ACTIVITY: Word for word, reproduce each line of the data below, omitting every image.

DATA:

[Start of section]

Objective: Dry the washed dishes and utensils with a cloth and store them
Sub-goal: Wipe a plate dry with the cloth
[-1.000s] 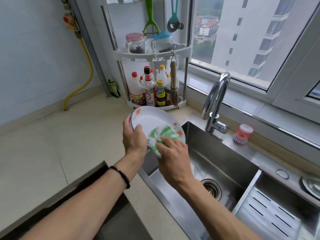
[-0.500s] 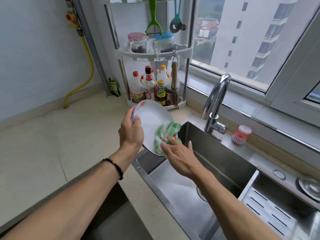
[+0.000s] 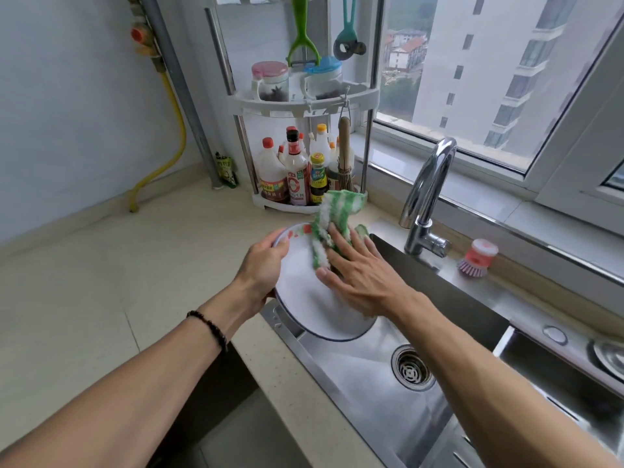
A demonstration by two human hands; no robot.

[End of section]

TASK OUTPUT:
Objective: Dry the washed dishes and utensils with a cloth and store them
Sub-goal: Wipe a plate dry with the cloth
[-1.000s] 
[-0.500s] 
[+0.000s] 
A demonstration by two human hands; no robot.

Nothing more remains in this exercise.